EXERCISE PROMPT
Write out every line below again exactly as it stands, skipping each image.

--------------------------------------------------

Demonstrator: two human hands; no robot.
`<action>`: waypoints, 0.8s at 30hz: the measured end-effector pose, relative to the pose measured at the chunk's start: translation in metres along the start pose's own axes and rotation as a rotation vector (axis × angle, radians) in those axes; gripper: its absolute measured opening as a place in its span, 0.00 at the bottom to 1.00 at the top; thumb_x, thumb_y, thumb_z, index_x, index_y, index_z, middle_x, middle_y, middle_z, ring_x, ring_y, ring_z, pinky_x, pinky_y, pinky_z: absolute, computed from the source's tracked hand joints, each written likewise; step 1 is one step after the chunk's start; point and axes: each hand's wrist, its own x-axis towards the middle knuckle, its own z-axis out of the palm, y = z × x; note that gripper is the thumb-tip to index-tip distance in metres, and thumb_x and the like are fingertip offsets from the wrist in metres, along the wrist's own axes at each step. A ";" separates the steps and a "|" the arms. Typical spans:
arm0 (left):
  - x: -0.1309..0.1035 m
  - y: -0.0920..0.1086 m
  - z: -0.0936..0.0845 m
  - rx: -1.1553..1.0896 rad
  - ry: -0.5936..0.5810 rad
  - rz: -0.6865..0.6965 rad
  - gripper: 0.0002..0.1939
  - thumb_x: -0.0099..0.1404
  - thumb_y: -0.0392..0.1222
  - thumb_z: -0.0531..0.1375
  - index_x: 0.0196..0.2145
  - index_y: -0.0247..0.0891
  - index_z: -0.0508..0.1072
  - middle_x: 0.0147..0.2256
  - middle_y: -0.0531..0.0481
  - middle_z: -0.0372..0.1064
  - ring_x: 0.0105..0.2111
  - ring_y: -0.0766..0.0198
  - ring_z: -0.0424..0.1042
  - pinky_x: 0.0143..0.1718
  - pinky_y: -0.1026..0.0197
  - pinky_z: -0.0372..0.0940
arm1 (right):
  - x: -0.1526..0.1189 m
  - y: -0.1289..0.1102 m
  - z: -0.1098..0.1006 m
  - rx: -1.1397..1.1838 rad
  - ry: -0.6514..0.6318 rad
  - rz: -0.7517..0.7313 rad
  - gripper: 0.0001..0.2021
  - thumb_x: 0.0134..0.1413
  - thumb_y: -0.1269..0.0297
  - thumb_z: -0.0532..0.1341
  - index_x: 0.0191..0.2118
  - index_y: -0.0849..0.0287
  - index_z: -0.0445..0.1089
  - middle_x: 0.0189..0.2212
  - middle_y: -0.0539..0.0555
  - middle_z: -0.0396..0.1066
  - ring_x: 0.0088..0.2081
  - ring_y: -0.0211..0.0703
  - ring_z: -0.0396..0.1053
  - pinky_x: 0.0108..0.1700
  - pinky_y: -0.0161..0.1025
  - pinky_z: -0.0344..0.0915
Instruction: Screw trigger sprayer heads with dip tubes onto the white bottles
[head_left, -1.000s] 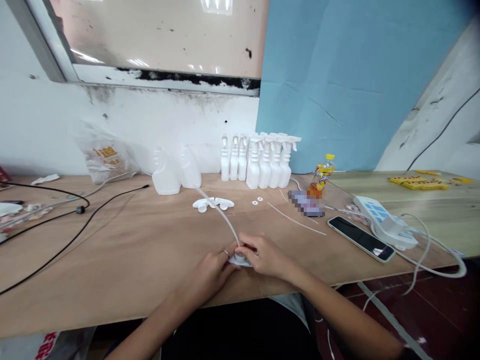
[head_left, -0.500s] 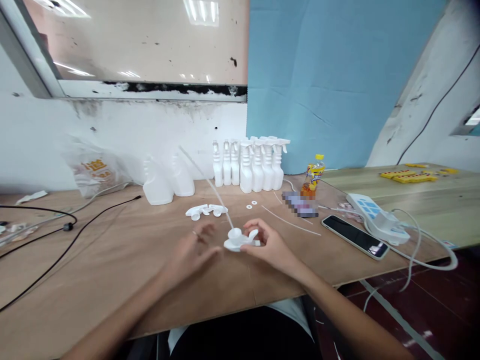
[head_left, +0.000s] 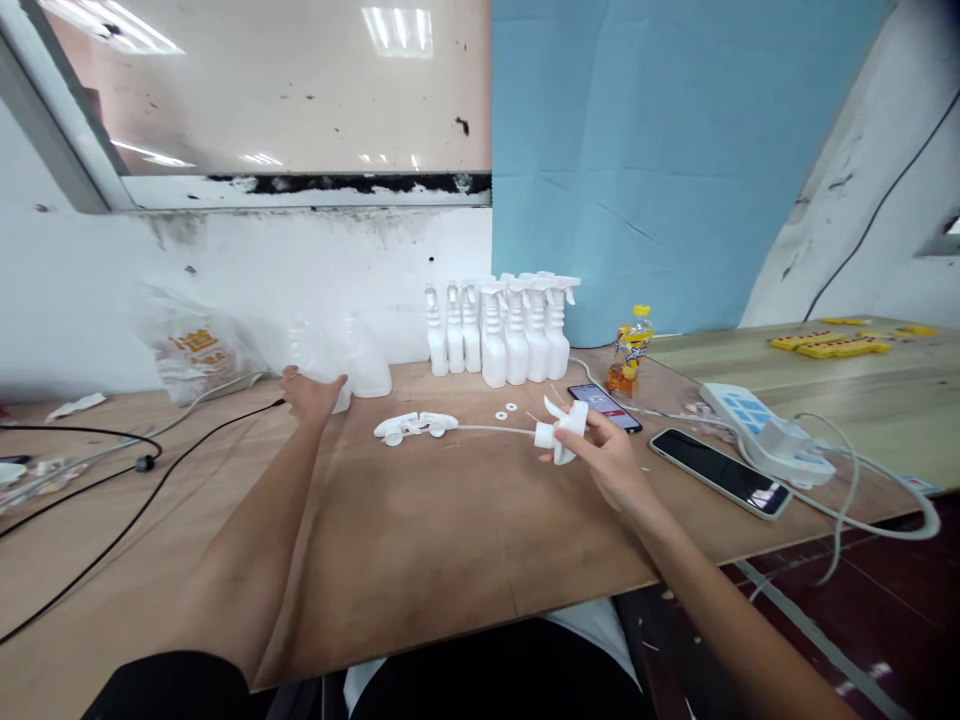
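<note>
My right hand (head_left: 611,460) grips a white trigger sprayer head (head_left: 570,432) above the table. Its thin clear dip tube (head_left: 495,430) points left, its far end near two other white trigger heads (head_left: 416,427) lying on the brown table covering. Farther left, my left hand (head_left: 311,396) is around the lower part of a white, headless plastic bottle (head_left: 319,362), thumb on one side and fingers on the other. Part of that bottle is hidden behind the hand. A second headless bottle (head_left: 367,362) stands just right of it.
Several white spray bottles (head_left: 516,340) with heads stand along the wall. Two small white washers (head_left: 506,411) lie before them. At right are a drink bottle (head_left: 630,350), a lit phone (head_left: 606,408), a dark phone (head_left: 720,472) and a power strip (head_left: 750,425). Black cables (head_left: 187,480) cross the left side.
My left hand has moved away from the sprayer head, left and forward to the bottle. My right hand has moved right and turned the head, so the tube swung from upright to nearly level.
</note>
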 end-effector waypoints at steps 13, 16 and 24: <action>-0.086 -0.028 -0.091 0.261 -0.042 0.860 0.37 0.58 0.49 0.64 0.62 0.41 0.54 0.66 0.36 0.50 0.64 0.39 0.52 0.62 0.40 0.50 | 0.006 -0.010 -0.007 0.082 0.196 -0.234 0.19 0.53 0.55 0.68 0.49 0.52 0.68 0.46 0.58 0.75 0.43 0.56 0.77 0.35 0.46 0.75; -0.095 -0.033 -0.102 0.288 -0.060 0.858 0.37 0.58 0.48 0.64 0.62 0.43 0.54 0.66 0.38 0.50 0.64 0.40 0.52 0.62 0.41 0.50 | 0.003 -0.011 -0.002 0.048 0.166 -0.218 0.20 0.52 0.54 0.68 0.49 0.52 0.69 0.46 0.58 0.75 0.42 0.56 0.77 0.35 0.46 0.75; -0.103 -0.030 -0.099 0.295 -0.058 0.924 0.34 0.59 0.45 0.63 0.61 0.42 0.58 0.67 0.36 0.50 0.66 0.38 0.49 0.63 0.38 0.44 | -0.002 -0.010 0.001 0.084 0.144 -0.221 0.18 0.51 0.58 0.70 0.47 0.54 0.69 0.45 0.58 0.75 0.43 0.57 0.77 0.37 0.47 0.75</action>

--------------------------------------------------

EXERCISE RESULT
Demonstrator: two human hands; no robot.
`<action>`: waypoints, 0.8s at 30hz: the measured end-effector pose, relative to the pose measured at the chunk's start: translation in metres along the start pose's own axes and rotation as a rotation vector (axis × angle, radians) in those axes; gripper: its absolute measured opening as a place in its span, 0.00 at the bottom to 1.00 at the top; thumb_x, thumb_y, thumb_z, index_x, index_y, index_z, middle_x, middle_y, middle_z, ring_x, ring_y, ring_z, pinky_x, pinky_y, pinky_z: absolute, computed from the source's tracked hand joints, each written likewise; step 1 is one step after the chunk's start; point and axes: each hand's wrist, its own x-axis towards the middle knuckle, its own z-axis out of the palm, y = z × x; note that gripper is the thumb-tip to index-tip distance in metres, and thumb_x and the like are fingertip offsets from the wrist in metres, along the wrist's own axes at each step. A ";" separates the steps and a "|" the arms. Typical spans:
arm0 (left):
  - x: -0.1309..0.1035 m
  - y: -0.0920..0.1086 m
  - z: -0.0936..0.0845 m
  - rx: -1.1553..1.0896 rad
  - ry: -0.5936..0.5810 rad
  - rz: -0.6865..0.6965 rad
  - gripper: 0.0002..0.1939
  - thumb_x: -0.0099..0.1404
  - thumb_y: -0.0392..0.1222
  - thumb_z: -0.0531..0.1375
  - index_x: 0.0196..0.2145
  - index_y: -0.0247..0.0891
  - index_z: -0.0508..0.1072
  - middle_x: 0.0147..0.2256
  - middle_y: -0.0531..0.0481
  - middle_z: -0.0372..0.1064
  - ring_x: 0.0105..0.2111
  - ring_y: -0.0766..0.0198
  - ring_z: -0.0424..0.1042
  - pinky_x: 0.0143..0.1718
  - pinky_y: -0.1026..0.0197
  - pinky_z: -0.0372..0.0940
arm1 (right):
  - x: -0.1526..0.1189 m
  - y: -0.1289..0.1102 m
  - z: -0.1098..0.1006 m
  - rx: -1.1397..1.1838 rad
  - ry: -0.6514..0.6318 rad
  - rz: -0.7517..0.7313 rad
  - gripper: 0.0001..0.2021
  - thumb_x: 0.0134..0.1413
  - thumb_y: -0.1269..0.0297
  - thumb_z: -0.0532..0.1341
  - index_x: 0.0191..0.2118
  - index_y: -0.0849..0.0287
  - index_z: -0.0445..0.1089
  - middle_x: 0.0189..0.2212
  - middle_y: -0.0539..0.0555
  - middle_z: -0.0396..0.1066
  - ring_x: 0.0088..0.2081
  - ring_y: -0.0211..0.0703
  - ring_z: -0.0396..0.1053
  - pinky_x: 0.0108..0.1700
  - pinky_y: -0.0161..0.1025
  - pinky_z: -0.0344..0.0915
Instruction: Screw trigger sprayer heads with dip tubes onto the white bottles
[head_left, -1.000s] 
[head_left, -0.500s] 
[head_left, +0.000s] 
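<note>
My right hand (head_left: 611,460) grips a white trigger sprayer head (head_left: 570,432) above the table. Its thin clear dip tube (head_left: 495,430) points left, its far end near two other white trigger heads (head_left: 416,427) lying on the brown table covering. Farther left, my left hand (head_left: 311,396) is around the lower part of a white, headless plastic bottle (head_left: 319,362), thumb on one side and fingers on the other. Part of that bottle is hidden behind the hand. A second headless bottle (head_left: 367,362) stands just right of it.
Several white spray bottles (head_left: 516,340) with heads stand along the wall. Two small white washers (head_left: 506,411) lie before them. At right are a drink bottle (head_left: 630,350), a lit phone (head_left: 606,408), a dark phone (head_left: 720,472) and a power strip (head_left: 750,425). Black cables (head_left: 187,480) cross the left side.
My left hand has moved away from the sprayer head, left and forward to the bottle. My right hand has moved right and turned the head, so the tube swung from upright to nearly level.
</note>
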 end-effector waypoints at steps 13, 16 and 24: <action>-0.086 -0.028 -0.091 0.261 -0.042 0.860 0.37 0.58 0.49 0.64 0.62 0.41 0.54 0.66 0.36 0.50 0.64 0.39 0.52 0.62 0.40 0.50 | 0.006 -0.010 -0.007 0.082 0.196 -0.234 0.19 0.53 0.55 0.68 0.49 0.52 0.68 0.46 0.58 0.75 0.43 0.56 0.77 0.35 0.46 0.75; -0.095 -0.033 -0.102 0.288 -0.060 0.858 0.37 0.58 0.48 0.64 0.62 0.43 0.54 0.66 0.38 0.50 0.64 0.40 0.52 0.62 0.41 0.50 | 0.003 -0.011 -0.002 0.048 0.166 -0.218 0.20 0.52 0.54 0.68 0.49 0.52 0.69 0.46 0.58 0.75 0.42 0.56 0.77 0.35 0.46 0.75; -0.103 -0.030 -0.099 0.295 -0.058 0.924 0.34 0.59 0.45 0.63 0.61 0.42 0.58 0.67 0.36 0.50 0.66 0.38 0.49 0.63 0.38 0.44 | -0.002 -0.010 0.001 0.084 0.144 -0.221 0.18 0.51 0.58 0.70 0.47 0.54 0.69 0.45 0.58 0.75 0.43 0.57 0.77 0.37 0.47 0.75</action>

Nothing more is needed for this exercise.